## Task objective
Find the line with "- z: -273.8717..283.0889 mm" in the entries below, then reproduce it and every line after it down to and including the line with "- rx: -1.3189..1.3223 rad", exactly.

## Data to process
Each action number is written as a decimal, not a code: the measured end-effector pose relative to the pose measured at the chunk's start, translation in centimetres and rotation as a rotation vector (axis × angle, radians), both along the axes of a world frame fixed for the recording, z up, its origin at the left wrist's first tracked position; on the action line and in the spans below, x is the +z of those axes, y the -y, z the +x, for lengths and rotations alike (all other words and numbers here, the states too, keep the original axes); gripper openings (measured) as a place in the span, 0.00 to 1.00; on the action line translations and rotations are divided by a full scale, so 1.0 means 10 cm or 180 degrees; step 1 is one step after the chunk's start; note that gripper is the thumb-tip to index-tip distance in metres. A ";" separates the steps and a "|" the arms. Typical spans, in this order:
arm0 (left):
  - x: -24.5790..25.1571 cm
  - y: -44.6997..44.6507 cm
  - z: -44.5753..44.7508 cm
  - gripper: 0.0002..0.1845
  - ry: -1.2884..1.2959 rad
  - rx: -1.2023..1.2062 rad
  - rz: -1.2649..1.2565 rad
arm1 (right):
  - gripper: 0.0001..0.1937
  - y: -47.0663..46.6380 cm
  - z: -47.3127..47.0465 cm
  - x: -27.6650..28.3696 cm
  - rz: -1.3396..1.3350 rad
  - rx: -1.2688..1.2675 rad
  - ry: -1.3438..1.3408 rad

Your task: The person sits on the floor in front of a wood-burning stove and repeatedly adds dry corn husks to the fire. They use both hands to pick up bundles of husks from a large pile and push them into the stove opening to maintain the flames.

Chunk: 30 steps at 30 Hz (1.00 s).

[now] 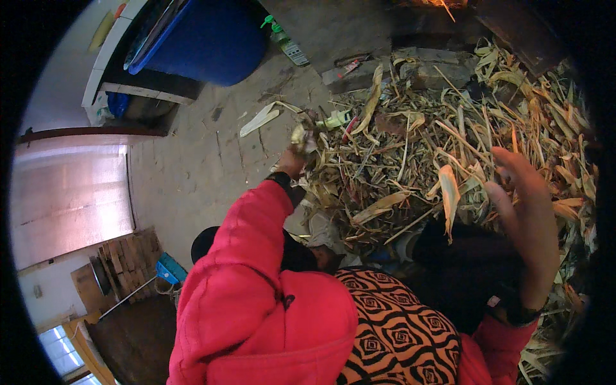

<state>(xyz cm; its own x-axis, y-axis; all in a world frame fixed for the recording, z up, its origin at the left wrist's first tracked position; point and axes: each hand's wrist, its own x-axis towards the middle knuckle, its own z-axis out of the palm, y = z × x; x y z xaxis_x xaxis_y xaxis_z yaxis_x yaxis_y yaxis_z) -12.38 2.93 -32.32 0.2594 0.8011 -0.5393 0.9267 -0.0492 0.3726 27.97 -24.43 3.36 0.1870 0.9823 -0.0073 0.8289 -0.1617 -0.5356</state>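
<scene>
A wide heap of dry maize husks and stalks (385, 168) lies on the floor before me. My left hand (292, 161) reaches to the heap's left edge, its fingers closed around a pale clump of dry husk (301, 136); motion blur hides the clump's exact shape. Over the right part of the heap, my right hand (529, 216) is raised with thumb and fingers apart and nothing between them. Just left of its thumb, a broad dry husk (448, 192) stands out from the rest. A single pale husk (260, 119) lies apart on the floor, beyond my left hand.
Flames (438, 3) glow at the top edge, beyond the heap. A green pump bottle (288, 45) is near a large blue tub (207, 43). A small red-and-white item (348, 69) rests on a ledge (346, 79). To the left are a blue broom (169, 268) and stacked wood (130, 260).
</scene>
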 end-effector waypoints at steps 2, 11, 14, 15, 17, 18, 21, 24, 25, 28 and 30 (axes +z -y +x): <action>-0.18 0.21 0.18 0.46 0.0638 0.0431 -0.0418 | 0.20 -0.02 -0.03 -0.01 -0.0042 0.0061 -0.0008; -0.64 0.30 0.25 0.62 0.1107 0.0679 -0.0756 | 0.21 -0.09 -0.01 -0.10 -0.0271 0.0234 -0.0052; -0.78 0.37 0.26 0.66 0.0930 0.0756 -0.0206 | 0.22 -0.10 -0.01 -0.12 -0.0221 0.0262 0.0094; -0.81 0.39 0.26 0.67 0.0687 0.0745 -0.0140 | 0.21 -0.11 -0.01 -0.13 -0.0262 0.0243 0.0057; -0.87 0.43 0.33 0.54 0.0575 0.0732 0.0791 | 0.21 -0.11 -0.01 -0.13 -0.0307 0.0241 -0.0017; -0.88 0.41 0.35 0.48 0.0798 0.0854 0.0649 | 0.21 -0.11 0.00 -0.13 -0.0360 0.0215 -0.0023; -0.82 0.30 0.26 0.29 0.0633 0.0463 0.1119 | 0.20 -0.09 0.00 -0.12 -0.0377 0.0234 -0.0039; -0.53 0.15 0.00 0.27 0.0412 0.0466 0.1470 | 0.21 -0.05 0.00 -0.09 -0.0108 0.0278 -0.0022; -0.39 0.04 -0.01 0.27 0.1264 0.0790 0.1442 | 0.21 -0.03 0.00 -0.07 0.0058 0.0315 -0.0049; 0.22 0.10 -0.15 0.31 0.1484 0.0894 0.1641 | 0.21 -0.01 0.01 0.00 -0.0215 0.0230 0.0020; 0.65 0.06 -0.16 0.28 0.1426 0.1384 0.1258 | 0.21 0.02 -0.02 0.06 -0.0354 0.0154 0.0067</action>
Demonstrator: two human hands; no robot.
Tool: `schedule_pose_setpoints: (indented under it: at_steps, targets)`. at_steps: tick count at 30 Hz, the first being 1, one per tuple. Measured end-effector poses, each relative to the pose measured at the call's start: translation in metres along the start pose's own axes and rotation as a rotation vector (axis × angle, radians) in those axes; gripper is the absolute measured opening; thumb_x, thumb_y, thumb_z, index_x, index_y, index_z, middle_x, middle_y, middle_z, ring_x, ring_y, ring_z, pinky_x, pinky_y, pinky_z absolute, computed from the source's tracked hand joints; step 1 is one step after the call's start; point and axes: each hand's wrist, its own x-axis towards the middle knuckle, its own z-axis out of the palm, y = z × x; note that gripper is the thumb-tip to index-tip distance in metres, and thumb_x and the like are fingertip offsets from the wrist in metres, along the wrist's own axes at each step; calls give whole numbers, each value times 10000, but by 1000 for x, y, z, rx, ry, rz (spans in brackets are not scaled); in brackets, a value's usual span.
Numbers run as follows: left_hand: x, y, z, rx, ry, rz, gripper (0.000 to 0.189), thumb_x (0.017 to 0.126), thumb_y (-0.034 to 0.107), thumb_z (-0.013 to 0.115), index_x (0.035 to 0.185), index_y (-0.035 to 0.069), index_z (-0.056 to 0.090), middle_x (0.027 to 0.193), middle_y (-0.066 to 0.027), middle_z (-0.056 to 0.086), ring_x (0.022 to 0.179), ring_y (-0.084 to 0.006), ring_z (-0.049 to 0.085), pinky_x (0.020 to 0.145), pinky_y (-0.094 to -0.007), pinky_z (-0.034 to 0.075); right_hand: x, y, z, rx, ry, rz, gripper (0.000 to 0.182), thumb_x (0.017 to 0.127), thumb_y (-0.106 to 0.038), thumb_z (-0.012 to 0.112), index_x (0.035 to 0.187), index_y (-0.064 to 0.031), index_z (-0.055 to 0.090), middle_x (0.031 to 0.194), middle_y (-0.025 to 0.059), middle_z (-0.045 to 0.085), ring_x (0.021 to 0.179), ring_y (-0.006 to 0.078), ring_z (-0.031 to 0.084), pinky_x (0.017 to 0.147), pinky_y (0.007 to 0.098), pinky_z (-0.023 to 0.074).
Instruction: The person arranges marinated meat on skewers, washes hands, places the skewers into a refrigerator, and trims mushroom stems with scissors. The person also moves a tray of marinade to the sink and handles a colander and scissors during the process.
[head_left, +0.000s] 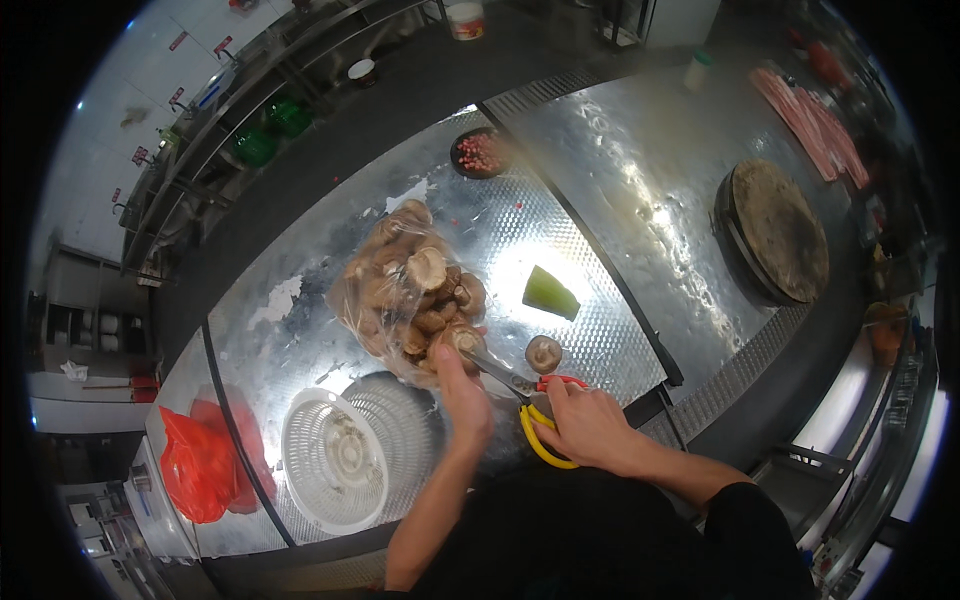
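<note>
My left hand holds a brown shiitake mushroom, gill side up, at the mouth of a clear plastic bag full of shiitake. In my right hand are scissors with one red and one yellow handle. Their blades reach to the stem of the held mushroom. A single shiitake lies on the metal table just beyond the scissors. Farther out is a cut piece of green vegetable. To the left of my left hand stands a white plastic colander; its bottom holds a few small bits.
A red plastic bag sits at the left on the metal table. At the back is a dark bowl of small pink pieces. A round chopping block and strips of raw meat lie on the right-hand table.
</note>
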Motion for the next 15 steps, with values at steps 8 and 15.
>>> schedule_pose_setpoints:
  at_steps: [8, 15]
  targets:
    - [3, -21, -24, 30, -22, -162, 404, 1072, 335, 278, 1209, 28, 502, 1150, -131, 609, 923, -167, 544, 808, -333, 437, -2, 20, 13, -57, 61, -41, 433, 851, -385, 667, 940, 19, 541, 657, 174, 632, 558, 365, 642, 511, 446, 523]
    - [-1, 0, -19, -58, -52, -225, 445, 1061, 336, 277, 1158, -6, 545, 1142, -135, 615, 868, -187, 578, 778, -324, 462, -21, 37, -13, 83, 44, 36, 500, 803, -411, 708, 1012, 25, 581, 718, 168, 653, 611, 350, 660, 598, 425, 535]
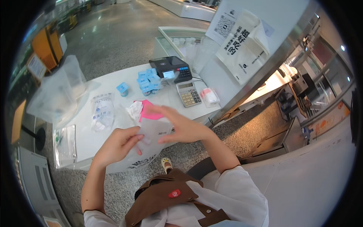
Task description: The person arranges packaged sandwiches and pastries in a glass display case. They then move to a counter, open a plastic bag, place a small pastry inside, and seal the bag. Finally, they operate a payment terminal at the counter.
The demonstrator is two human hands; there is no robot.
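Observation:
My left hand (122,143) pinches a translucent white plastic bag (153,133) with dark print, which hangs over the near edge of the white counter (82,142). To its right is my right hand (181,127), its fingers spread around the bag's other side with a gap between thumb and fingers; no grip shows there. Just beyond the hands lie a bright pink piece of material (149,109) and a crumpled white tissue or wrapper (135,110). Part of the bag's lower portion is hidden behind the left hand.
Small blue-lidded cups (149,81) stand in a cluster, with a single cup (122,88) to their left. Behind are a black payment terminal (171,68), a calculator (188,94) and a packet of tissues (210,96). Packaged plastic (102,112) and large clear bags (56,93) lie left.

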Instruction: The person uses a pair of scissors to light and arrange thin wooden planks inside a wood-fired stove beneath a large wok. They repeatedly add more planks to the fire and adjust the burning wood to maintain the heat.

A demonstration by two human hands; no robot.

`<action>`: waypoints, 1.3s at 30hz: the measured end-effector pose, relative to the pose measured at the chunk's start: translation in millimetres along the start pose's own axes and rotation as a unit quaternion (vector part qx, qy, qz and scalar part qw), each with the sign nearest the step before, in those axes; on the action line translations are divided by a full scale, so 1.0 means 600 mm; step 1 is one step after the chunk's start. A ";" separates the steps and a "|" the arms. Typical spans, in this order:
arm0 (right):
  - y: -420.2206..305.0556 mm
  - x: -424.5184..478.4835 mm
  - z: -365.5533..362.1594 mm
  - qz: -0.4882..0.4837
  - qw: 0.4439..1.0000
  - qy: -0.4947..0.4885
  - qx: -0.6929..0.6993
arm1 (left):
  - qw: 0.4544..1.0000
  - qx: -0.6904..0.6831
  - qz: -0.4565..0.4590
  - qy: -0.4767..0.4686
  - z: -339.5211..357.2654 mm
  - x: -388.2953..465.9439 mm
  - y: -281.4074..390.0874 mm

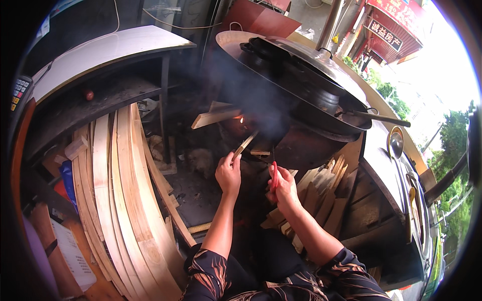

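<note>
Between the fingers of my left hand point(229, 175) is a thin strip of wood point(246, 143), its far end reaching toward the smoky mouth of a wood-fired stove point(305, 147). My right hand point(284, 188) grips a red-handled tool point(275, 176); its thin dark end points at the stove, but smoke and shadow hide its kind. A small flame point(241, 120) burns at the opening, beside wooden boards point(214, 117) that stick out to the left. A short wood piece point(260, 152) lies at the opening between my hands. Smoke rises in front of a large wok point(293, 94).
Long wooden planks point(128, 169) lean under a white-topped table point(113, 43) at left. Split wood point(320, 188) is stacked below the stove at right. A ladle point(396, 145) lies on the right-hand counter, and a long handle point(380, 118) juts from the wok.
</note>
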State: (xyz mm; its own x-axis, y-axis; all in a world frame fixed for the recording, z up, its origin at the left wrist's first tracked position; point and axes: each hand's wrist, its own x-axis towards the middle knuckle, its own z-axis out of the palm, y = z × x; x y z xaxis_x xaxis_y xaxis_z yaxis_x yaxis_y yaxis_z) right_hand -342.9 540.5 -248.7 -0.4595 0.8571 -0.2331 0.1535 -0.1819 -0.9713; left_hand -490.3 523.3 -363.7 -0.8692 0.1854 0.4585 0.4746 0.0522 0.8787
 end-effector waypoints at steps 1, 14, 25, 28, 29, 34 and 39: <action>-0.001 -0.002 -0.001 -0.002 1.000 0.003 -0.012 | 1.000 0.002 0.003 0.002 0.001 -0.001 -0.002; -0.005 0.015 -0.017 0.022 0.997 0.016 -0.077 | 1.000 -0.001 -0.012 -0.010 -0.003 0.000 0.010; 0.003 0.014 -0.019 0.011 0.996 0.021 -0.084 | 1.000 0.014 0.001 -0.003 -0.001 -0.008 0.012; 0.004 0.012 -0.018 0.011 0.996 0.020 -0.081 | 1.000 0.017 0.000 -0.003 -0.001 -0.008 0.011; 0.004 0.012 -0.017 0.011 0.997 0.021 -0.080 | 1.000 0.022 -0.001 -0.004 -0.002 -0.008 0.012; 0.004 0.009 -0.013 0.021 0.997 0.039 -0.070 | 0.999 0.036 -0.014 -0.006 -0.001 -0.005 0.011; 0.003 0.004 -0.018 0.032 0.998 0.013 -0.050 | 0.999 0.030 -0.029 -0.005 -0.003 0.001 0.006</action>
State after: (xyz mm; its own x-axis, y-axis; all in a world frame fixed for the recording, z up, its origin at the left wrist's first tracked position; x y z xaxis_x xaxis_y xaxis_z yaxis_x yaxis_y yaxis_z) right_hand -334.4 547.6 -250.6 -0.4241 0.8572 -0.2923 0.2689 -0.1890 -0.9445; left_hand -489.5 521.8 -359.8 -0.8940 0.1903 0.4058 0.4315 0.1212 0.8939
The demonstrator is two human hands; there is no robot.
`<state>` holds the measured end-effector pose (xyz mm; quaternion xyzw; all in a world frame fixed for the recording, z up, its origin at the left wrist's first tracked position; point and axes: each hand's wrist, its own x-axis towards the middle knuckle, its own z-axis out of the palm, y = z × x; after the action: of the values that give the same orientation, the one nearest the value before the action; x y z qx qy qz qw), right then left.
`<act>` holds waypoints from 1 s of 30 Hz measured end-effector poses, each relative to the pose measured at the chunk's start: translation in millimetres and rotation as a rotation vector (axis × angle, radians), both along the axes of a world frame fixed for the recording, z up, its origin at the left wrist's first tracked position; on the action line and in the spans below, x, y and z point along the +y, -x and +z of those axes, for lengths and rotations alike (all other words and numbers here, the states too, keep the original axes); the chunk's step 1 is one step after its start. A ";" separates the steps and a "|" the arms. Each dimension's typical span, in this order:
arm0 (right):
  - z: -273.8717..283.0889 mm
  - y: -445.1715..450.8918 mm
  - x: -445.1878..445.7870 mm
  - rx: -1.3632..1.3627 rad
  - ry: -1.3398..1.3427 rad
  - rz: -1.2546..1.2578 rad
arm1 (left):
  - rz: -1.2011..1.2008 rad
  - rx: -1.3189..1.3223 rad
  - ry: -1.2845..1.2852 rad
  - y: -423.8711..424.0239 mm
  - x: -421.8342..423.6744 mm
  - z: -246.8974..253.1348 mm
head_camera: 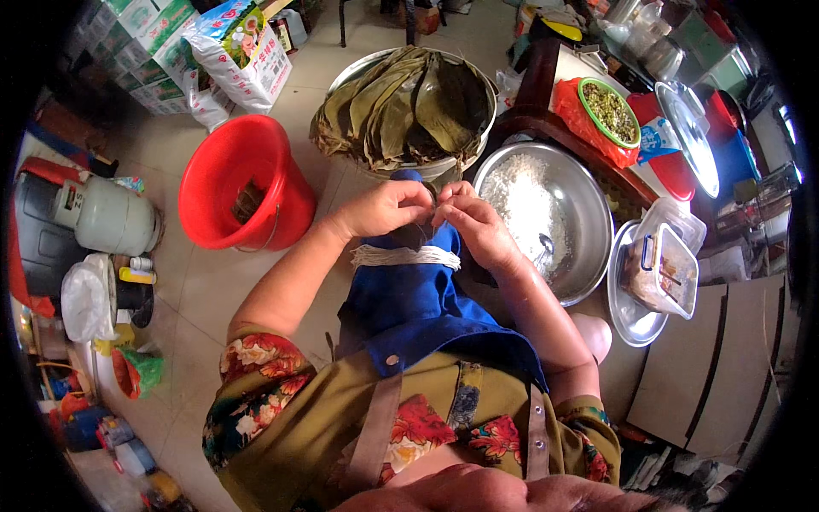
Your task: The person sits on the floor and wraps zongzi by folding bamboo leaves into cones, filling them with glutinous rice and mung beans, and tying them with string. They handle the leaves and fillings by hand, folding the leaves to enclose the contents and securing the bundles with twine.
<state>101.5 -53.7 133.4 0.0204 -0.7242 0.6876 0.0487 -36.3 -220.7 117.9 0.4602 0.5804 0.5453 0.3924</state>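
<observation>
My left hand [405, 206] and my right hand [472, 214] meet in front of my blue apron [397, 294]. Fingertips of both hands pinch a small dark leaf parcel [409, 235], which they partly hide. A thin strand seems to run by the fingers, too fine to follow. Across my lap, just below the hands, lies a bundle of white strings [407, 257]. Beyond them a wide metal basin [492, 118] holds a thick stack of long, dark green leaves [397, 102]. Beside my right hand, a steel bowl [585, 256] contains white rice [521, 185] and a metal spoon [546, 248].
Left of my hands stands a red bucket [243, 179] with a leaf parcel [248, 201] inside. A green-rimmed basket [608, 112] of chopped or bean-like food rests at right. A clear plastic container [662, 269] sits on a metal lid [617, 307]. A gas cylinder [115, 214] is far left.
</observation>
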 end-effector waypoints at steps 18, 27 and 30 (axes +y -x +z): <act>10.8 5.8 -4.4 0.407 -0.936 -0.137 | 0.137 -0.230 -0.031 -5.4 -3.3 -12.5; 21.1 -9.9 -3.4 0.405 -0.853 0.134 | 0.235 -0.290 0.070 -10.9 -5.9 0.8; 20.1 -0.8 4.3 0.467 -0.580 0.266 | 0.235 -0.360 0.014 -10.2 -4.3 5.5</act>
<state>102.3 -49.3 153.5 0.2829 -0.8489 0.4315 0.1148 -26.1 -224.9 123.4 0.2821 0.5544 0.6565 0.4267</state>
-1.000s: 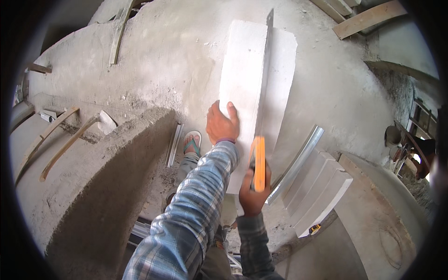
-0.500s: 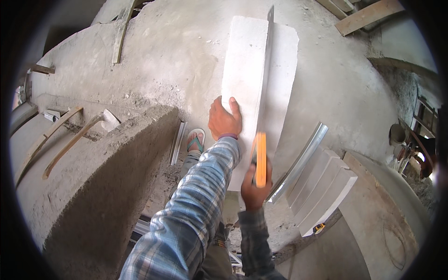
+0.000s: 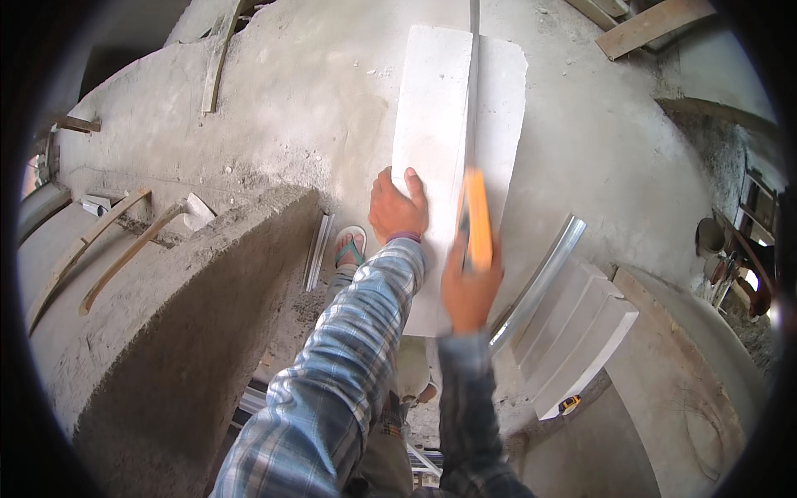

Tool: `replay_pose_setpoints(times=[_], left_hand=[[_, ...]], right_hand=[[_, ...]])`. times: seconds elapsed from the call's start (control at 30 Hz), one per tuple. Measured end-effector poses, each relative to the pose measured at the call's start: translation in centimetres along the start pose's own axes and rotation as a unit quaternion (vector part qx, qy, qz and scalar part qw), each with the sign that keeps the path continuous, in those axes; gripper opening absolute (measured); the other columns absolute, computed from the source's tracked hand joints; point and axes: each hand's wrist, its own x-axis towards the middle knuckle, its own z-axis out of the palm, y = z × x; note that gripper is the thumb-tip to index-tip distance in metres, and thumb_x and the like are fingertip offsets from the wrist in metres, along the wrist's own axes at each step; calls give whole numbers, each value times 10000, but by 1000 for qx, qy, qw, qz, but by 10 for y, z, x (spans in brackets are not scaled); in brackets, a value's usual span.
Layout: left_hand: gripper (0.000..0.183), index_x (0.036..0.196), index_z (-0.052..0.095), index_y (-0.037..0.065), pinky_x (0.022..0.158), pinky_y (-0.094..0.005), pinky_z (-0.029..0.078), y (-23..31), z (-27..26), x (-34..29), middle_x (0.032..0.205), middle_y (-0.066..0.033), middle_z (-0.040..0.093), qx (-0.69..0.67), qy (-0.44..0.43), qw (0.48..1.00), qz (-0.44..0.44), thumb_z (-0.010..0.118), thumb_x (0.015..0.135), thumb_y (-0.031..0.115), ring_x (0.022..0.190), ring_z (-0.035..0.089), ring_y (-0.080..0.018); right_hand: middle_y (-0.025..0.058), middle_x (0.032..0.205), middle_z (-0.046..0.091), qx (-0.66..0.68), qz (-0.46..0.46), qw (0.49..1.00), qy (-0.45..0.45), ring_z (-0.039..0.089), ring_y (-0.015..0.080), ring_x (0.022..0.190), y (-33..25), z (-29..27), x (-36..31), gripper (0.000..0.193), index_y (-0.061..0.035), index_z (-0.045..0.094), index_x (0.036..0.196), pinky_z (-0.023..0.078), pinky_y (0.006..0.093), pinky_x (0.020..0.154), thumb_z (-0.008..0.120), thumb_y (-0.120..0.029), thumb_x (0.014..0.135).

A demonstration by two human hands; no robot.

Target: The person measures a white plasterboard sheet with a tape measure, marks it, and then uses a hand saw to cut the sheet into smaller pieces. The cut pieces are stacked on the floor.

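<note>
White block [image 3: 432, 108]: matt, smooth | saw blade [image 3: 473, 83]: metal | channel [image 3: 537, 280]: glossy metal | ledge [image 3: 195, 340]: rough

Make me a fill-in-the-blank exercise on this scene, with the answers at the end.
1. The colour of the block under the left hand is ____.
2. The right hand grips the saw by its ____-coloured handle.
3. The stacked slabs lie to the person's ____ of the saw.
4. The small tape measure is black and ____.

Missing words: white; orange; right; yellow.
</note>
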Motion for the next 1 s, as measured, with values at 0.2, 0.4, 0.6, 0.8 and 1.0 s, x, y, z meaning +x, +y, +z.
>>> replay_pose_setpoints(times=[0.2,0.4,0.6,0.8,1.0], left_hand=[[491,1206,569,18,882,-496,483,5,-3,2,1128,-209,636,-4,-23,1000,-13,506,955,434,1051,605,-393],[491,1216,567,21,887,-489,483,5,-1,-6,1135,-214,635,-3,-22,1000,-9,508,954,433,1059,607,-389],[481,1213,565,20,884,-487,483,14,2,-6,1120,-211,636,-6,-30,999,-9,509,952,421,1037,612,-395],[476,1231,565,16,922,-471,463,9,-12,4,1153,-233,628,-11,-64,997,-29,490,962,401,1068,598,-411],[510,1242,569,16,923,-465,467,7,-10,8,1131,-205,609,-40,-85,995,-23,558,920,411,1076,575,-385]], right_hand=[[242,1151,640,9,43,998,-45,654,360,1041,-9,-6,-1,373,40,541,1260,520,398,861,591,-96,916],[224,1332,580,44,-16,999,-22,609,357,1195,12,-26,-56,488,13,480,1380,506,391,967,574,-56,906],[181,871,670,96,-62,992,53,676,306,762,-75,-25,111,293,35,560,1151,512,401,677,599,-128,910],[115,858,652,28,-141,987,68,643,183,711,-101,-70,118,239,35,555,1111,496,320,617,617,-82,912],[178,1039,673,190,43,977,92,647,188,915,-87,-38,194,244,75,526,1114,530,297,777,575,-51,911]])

## Expected answer
  - z: -273.8717..283.0889 mm
  - y: -445.1715..450.8918 mm
  - x: -445.1878..445.7870 mm
  - rx: -1.3632..1.3627 rad
  - ry: -1.3398..1.3427 rad
  - rz: -1.2546..1.2578 rad
arm1 (left):
  - rz: -1.2011..1.2008 rad
  - rx: -1.3189..1.3223 rad

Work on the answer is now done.